Milk Choc Ganache Tarts with Candy Cane Meringues, Raspberries and Mint
A slightly different Christmas dessert, milk choc ganache tarts with candy cane meringues topped with raspberries and mint are sure to be a winner at any event.
- 2 packets White Wings Milk Choc Ganache Tart
- 2 egg yolks
- 80g unsalted cold butter, cubed
- 170ml thickened cream
- 1 x White Wings Pav Magic Egg 125g
- ⅛ tsp – ¼ tsp peppermint essence
- Red gel food colouring
- 125g (1 punnet) raspberries
- Baby mint leaves, to serve
- Prepare and bake White Wings Milk Choc Ganache Tarts as directed.
- Preheat oven to 100°C Convention/ 80°C fan-forced. Line a large oven tray with baking paper.
- Prepare White Wings Pav Magic mix as directed. Add peppermint essence to taste.

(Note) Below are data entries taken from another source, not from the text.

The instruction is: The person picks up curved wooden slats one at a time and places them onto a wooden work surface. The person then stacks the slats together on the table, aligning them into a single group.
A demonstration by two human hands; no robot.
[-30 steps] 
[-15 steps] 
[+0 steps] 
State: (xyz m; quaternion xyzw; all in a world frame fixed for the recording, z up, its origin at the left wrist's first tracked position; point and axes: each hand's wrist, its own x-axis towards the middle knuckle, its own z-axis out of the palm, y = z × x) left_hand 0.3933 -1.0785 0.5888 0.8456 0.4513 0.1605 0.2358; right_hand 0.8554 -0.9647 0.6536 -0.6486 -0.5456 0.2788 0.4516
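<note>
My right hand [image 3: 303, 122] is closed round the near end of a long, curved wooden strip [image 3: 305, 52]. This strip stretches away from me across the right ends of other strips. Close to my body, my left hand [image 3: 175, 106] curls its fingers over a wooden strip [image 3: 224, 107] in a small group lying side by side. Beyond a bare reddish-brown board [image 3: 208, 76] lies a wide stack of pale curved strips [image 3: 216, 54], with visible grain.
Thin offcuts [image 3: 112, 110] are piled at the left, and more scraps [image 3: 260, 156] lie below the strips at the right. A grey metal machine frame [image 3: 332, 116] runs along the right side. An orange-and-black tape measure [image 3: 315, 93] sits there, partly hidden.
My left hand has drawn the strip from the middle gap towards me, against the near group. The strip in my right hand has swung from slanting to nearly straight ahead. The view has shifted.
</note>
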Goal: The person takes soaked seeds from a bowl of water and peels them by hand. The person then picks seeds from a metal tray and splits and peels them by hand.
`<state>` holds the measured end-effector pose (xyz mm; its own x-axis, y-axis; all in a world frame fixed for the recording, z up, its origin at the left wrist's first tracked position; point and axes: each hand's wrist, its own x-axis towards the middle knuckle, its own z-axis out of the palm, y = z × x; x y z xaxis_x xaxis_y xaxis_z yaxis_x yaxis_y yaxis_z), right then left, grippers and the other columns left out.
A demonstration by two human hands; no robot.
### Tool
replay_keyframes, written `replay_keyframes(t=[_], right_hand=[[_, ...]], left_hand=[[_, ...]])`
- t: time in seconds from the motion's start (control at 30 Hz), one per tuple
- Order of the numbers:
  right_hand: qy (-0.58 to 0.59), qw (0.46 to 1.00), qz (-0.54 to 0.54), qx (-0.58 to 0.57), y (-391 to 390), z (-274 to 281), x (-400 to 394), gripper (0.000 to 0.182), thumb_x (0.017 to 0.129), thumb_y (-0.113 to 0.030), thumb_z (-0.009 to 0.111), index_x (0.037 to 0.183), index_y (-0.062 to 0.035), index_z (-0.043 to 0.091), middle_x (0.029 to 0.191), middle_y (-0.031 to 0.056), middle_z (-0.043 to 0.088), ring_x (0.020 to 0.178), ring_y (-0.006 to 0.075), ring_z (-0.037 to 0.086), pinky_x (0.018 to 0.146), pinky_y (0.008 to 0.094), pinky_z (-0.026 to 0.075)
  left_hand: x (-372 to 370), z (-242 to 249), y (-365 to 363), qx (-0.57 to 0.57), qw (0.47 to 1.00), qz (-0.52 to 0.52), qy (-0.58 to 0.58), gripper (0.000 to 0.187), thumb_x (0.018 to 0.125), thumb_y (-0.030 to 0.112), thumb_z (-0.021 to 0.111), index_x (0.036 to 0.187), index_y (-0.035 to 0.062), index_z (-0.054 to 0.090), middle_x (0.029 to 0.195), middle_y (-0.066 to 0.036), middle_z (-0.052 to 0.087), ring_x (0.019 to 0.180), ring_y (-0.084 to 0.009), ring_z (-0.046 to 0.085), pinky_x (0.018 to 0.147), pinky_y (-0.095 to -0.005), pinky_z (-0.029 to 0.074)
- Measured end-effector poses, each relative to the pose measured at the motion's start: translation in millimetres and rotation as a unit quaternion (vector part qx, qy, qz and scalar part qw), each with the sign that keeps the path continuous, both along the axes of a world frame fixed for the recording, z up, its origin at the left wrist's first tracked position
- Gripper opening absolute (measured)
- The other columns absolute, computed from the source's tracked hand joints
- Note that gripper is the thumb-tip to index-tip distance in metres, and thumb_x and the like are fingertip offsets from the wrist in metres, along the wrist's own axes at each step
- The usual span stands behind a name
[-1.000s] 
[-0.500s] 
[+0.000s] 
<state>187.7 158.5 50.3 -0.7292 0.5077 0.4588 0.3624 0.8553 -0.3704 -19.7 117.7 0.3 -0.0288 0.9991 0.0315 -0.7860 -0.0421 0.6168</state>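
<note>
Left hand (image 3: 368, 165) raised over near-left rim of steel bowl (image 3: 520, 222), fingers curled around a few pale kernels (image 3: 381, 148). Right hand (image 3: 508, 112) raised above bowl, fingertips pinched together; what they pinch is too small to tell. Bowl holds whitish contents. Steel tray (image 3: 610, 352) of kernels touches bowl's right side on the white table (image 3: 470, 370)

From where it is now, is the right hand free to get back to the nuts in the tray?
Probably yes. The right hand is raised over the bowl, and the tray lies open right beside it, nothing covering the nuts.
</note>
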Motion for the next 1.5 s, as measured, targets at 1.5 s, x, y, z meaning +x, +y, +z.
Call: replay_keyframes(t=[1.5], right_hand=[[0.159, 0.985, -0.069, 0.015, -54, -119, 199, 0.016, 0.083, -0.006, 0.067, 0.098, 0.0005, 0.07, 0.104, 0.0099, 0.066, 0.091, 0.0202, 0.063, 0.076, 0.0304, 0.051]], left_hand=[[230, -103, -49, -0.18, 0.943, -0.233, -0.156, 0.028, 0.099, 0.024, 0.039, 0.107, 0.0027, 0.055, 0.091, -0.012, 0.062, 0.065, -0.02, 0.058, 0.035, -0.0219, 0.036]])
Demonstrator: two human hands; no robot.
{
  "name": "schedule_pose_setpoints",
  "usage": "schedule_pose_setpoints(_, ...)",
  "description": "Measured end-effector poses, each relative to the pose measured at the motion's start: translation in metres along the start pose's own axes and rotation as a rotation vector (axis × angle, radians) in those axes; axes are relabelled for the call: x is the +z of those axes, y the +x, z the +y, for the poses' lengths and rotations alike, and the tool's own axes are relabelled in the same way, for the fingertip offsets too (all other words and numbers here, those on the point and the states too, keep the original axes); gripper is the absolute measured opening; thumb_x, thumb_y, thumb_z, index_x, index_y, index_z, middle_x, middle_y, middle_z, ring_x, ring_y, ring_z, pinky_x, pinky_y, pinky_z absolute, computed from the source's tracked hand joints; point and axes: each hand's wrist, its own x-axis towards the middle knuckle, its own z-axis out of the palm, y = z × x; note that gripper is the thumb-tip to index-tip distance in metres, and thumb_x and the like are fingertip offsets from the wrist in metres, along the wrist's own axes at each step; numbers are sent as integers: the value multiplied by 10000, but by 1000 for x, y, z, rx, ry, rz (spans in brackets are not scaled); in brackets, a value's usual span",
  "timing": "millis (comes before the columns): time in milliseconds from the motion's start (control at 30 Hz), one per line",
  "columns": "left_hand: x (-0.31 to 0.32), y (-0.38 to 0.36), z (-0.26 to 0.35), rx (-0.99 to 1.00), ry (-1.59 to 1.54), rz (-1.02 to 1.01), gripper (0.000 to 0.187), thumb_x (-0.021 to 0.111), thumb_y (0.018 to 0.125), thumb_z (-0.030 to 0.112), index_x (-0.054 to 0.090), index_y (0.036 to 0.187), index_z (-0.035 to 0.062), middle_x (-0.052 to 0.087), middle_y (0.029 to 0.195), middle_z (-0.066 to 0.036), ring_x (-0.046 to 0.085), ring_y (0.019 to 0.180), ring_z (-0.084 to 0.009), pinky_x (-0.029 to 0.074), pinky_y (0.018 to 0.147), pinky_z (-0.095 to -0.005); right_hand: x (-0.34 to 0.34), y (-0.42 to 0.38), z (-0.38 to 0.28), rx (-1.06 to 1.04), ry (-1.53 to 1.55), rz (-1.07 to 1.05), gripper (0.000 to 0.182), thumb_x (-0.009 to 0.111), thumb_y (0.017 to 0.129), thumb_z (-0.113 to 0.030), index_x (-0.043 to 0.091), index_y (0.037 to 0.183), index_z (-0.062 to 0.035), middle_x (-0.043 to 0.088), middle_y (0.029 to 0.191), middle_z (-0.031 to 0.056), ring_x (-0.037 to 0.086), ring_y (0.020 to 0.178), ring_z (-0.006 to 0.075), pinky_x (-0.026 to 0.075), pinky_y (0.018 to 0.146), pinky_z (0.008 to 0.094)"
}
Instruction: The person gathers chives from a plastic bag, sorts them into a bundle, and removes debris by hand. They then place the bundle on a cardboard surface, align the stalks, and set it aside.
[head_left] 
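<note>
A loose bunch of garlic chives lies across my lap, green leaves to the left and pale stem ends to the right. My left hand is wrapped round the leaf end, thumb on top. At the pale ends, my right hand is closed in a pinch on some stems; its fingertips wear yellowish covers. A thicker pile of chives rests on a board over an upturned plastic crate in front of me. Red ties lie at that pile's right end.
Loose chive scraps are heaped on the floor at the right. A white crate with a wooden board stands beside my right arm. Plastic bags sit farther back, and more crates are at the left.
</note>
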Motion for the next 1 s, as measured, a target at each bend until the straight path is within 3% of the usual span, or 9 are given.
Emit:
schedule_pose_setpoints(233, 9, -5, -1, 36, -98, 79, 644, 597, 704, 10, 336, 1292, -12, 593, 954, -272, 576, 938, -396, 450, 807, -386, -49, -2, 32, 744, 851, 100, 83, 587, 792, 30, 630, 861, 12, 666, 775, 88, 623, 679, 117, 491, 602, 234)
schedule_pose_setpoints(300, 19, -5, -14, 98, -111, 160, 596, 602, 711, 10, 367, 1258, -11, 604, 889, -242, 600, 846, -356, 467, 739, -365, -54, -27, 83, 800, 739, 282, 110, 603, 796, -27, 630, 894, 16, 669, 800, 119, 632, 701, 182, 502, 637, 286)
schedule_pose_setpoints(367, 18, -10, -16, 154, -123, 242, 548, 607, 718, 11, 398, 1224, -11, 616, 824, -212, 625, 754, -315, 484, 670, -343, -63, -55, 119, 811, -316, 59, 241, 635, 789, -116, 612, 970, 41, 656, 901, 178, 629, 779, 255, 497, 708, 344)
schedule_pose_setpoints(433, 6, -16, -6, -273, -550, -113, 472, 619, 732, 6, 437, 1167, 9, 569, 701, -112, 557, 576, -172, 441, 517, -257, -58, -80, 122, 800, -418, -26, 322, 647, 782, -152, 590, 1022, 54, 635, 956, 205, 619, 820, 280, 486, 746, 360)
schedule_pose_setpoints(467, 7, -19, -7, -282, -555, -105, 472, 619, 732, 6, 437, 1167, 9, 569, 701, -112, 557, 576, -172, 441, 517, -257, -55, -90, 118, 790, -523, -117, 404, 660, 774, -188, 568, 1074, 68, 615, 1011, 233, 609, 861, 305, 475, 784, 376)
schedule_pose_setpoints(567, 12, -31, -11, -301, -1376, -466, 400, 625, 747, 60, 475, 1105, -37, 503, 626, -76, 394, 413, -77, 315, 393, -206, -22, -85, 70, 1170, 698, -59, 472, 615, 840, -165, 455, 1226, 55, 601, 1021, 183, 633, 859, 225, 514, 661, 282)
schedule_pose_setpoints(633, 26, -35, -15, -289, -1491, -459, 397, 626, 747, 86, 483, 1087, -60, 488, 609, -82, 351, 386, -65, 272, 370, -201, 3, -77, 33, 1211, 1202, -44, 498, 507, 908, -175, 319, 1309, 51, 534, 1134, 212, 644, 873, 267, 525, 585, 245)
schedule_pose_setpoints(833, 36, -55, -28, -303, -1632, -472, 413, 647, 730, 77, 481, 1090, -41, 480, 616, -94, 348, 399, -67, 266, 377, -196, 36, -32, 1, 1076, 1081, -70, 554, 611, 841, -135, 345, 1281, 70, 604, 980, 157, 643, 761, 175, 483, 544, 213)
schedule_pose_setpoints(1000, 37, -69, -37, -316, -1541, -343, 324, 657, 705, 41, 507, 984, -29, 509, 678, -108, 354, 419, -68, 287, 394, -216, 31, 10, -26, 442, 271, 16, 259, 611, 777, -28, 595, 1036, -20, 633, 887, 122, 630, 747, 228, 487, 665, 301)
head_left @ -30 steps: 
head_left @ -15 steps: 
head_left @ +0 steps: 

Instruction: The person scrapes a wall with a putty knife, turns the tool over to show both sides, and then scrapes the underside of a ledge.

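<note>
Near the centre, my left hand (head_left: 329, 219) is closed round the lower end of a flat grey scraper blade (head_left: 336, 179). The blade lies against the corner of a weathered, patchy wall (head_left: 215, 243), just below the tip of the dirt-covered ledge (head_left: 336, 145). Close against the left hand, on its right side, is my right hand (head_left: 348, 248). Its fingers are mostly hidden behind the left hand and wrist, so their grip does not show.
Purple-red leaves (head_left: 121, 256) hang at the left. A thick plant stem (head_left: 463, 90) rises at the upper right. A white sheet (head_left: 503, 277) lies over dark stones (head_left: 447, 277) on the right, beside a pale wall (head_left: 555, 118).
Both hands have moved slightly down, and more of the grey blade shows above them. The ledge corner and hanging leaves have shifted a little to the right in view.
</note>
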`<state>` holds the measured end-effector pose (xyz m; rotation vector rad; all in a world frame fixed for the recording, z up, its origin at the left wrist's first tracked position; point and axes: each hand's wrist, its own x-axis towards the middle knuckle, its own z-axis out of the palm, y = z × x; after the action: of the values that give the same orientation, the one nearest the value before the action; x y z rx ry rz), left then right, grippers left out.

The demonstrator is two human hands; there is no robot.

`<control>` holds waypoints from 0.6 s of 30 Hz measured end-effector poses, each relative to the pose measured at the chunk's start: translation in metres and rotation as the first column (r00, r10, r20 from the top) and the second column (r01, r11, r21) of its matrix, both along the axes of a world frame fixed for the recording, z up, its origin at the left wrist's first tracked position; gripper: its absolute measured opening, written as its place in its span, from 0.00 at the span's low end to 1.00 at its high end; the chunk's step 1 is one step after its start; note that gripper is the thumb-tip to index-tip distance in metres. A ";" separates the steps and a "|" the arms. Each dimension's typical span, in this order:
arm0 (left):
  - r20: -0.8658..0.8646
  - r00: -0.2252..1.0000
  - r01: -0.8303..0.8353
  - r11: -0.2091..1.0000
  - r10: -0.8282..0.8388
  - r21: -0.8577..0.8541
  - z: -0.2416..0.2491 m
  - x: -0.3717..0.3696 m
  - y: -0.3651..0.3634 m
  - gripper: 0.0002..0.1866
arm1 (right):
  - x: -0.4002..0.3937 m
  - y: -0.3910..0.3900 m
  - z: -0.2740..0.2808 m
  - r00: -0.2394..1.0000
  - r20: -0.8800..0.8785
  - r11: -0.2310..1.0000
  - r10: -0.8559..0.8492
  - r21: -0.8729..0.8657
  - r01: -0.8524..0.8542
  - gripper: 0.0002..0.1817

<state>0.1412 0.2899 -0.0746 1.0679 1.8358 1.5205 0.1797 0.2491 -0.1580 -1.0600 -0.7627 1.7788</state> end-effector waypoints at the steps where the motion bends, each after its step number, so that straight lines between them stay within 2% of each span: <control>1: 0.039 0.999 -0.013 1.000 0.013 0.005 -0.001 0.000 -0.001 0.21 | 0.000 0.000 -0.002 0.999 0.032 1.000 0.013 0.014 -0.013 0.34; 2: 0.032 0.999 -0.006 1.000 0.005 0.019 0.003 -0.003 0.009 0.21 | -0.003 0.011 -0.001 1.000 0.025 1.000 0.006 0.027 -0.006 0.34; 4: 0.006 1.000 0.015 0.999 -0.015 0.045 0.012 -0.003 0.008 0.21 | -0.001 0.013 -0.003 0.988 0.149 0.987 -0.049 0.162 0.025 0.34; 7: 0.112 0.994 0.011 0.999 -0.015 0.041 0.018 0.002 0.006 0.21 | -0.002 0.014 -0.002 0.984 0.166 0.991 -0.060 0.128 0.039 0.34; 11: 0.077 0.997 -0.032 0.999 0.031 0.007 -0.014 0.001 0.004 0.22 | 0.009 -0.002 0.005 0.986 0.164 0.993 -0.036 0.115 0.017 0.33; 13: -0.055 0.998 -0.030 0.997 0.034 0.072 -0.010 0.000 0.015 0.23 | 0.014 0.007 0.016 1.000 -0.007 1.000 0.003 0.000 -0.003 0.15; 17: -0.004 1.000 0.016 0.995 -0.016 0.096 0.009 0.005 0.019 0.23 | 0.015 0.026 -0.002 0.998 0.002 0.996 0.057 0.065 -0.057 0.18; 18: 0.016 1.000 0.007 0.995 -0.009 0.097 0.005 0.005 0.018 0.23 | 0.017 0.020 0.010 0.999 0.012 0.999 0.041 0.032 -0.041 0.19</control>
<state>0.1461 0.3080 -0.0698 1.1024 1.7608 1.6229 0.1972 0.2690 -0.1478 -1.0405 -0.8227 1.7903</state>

- Run a skewer dipped in food colouring down the sides of a large piping bag fitted with a 1cm plain nozzle to form six stripes.
- Spoon one-quarter of the meringue mixture into the piping bag. Discard the remaining. Pipe mixture to form mini meringues, about 2cm in diameter, 3cm apart. Bake for 1 ½ hours to 2 hours until dry to the touch. Turn off oven and cool completely in the oven with door closed.
- Top tarts with meringues, raspberries and mint to serve.
This recipe requires only ¼ batch Pav Magic Egg. Excess meringue can be used to make extra mini meringues or even a larger style pavlova if desired. Freeze for up to one month in airtight containers layered with baking paper.